The glute muscles are important for running as they generate the force needed to run. One easy exercise that your child can do to develop these muscles is a supine bridge. Have your child lay on their back with their knees bent. Instruct them to lift up their hips, keeping their feet and shoulders on the ground, so that their body is straight from their shoulders to their knees. Hold this position for 5 seconds, then slowly lower to the ground. Repeat for 10 repetitions, and do 2 sets. Performing this exercise 3-5x/week will help increase the strength of their glute musculature.

3. Jumping Exercises

Jumping helps to develop the lower extremity muscles needed to be a strong runner. Have your child do a set of 10 jumping jacks, jump rope or skip forward. These can be part of a warm-up prior to running or performed several times throughout the week.

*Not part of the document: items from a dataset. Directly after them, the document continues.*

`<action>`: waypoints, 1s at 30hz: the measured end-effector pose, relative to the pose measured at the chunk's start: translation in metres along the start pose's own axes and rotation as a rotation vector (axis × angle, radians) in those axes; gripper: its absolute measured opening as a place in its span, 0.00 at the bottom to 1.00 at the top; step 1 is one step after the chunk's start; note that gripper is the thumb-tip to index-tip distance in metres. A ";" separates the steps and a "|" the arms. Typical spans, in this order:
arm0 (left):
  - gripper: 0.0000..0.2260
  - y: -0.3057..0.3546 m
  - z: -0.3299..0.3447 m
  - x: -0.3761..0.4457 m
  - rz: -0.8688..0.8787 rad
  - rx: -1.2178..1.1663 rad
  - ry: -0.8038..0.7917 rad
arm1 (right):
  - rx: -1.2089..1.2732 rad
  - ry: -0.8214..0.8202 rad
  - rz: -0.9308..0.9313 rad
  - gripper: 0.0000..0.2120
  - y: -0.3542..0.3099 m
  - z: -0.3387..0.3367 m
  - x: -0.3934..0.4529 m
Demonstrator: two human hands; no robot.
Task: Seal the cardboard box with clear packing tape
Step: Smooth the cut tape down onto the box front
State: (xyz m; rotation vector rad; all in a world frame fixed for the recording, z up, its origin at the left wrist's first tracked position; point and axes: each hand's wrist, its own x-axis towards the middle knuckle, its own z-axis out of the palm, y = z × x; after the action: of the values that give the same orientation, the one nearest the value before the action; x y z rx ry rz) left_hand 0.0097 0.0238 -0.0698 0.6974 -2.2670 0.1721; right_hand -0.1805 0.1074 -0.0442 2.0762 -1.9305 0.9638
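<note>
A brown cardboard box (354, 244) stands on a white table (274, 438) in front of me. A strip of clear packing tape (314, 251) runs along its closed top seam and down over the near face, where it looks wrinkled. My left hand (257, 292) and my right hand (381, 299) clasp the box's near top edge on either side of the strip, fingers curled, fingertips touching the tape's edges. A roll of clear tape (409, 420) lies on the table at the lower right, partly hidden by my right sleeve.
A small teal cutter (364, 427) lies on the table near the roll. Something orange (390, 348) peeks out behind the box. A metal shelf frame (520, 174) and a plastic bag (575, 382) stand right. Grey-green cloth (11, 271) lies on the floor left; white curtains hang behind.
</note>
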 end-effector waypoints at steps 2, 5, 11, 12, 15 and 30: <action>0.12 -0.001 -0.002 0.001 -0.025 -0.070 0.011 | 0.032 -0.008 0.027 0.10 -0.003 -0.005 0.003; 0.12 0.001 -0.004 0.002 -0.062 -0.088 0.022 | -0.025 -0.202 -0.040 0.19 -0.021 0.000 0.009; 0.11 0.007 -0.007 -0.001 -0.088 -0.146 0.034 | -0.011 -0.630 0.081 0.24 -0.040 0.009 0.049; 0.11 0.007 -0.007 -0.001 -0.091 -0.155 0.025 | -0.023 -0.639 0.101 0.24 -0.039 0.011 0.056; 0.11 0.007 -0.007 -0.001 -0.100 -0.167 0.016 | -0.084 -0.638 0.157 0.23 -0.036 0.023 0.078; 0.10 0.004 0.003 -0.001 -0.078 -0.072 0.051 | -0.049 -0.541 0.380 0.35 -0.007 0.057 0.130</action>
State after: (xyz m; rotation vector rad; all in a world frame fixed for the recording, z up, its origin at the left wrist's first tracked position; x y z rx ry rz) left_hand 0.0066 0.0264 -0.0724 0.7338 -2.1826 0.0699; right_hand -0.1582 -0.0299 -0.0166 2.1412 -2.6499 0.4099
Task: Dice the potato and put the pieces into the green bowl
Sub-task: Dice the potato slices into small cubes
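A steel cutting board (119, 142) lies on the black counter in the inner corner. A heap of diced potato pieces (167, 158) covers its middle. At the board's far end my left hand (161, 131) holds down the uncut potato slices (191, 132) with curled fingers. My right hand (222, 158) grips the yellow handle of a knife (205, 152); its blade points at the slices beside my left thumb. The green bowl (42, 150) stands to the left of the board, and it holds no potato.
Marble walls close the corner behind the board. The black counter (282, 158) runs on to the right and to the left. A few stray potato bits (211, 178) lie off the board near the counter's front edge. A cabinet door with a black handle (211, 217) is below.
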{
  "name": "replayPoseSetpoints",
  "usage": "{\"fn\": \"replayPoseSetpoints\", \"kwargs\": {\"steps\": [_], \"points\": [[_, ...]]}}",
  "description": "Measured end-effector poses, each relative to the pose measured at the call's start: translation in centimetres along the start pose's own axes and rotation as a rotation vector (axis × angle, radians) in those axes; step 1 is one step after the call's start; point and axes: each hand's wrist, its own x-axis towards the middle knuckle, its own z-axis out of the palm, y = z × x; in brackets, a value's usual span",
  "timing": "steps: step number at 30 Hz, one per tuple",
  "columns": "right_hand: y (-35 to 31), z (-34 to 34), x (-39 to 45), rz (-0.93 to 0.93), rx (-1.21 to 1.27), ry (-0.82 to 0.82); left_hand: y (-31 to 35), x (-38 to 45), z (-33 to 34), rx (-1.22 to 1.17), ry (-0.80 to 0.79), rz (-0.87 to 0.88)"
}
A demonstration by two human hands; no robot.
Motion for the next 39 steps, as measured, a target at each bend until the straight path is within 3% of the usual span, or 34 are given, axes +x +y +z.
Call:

4. Play Red Light/Green Light

Playing running games with your child can help make running fun! Red Light/Green Light is a great way to work on agility and practice running with sudden starts and stops. Make sure you have plenty of space for your child to run. When you say “Green Light,” your child should start running forward. When you say “Red Light,” they should stop as fast as they can. You can also add “Yellow Light” which indicates they should walk slowly. Mix up the order and timing of when you say Red Light, Green Light or Yellow Light to keep your child guessing. Games such as tag and relay races are also helpful to work on sprinting.

5. Running in Place

One way to help improve your child’s running form is to check their form while they are running in place. Ask your child to run in place for 5 seconds as hard as they can. Watch their form and check for any weaknesses. You can also run in place together with them to model proper technique.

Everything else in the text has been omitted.